• **REQUIRED WORK**: In the listing below, the lines starting with the line with "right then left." and going on through the line with "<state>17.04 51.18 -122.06" are to be reproduced exactly, and only those.

• **DATASET EXTRACT**:
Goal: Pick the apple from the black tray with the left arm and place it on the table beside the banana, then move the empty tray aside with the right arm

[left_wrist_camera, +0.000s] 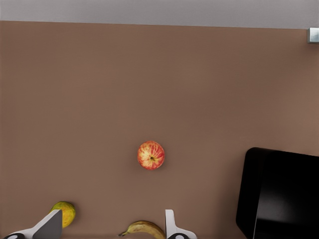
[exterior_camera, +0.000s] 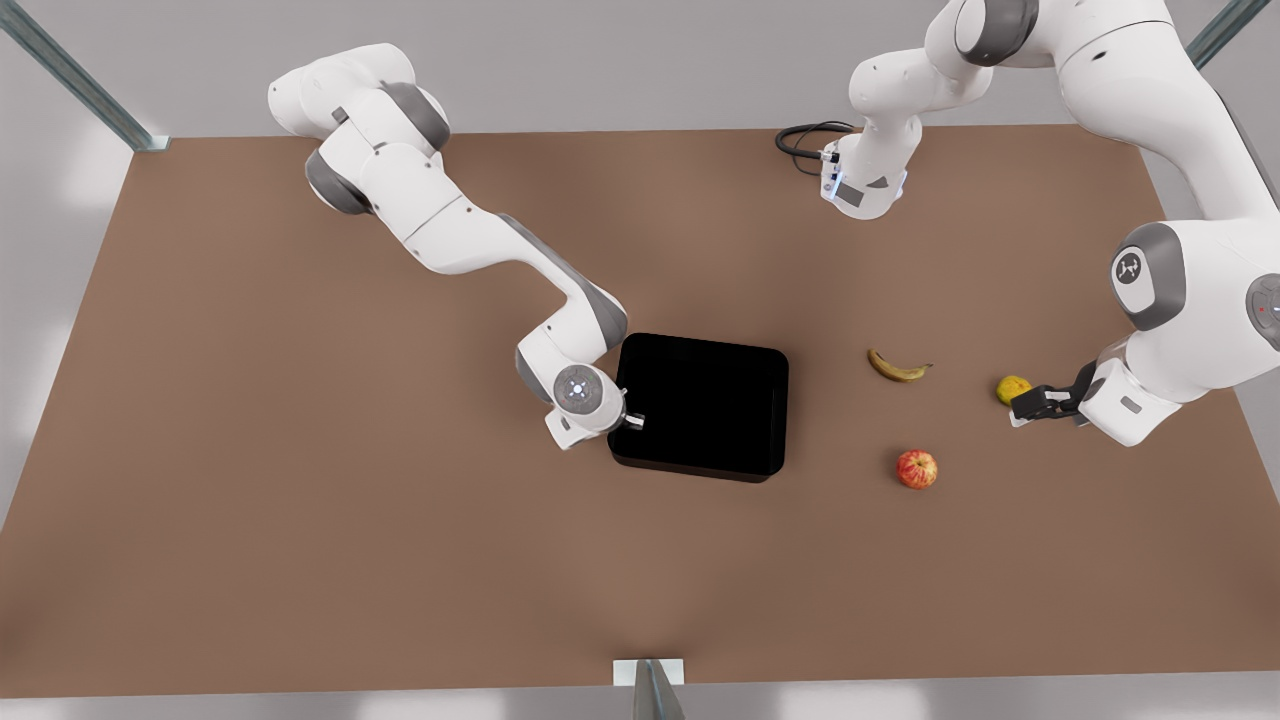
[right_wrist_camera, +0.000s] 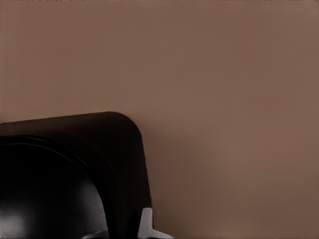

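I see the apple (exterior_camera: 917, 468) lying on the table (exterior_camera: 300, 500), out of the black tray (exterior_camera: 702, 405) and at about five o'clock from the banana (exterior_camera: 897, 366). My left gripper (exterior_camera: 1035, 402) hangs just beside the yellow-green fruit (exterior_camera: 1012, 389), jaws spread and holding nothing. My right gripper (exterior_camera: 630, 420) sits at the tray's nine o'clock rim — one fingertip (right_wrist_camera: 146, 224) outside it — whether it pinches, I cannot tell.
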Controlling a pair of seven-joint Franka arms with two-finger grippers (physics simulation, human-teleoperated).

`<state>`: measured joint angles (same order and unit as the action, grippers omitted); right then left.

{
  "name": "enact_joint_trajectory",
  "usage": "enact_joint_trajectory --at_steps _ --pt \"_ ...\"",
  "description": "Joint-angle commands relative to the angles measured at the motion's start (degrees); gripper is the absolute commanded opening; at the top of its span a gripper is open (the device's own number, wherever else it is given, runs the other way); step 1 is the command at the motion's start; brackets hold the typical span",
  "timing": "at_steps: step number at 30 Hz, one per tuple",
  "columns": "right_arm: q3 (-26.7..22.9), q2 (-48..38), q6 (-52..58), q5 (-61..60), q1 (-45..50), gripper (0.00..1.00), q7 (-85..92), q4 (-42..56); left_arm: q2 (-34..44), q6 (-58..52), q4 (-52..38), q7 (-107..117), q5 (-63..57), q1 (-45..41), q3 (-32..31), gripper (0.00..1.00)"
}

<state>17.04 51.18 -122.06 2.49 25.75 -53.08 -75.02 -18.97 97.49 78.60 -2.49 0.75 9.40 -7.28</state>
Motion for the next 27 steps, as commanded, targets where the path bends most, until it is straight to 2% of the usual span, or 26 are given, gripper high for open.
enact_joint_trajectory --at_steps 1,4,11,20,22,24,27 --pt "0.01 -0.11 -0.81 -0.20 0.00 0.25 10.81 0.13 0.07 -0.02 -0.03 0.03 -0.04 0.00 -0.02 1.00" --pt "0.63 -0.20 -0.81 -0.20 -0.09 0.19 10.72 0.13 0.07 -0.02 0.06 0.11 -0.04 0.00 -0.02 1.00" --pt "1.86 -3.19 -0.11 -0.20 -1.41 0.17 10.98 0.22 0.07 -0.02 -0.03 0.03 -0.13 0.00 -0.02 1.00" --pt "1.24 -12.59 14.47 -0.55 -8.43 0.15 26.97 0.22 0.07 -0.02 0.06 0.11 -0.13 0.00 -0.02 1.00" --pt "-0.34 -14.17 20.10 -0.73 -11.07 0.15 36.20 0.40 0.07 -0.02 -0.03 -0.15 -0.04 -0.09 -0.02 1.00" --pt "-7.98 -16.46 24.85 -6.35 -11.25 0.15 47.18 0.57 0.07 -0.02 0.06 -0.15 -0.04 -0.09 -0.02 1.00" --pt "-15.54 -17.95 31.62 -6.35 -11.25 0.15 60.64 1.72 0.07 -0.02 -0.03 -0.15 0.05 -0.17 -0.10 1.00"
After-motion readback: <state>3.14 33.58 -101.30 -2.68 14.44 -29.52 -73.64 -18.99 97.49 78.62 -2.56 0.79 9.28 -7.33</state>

• **RESULT**:
`<state>`: measured joint angles (same order and unit as the action, grippers omitted); right then left.

{
  "name": "enact_joint_trajectory",
  "usage": "enact_joint_trajectory --at_steps _ --pt \"_ ...\"",
  "description": "Joint-angle commands relative to the angles measured at the motion's start (degrees); gripper is the absolute commanded opening; at the top of its span a gripper is open (the device's own number, wherever else it is given, runs the other way); step 1 is the command at the motion's start; brackets hold the typical span",
  "timing": "at_steps: step number at 30 Hz, one per tuple",
  "columns": "right_arm: q3 (-26.7..22.9), q2 (-48..38), q6 (-52..58), q5 (-61..60), q1 (-45..50), gripper (0.00..1.00), q7 (-85..92), q4 (-42..56); left_arm: q2 (-34..44), q6 (-58..52), q4 (-52..38), q7 (-107..117), q5 (-63..57), q1 (-45..41), q3 (-32..31), gripper (0.00..1.00)"
}

<state>17.04 51.18 -122.06 2.49 25.75 -53.08 -75.02 -18.97 97.49 78.60 -2.49 0.75 9.40 -7.28</state>

No more output is expected.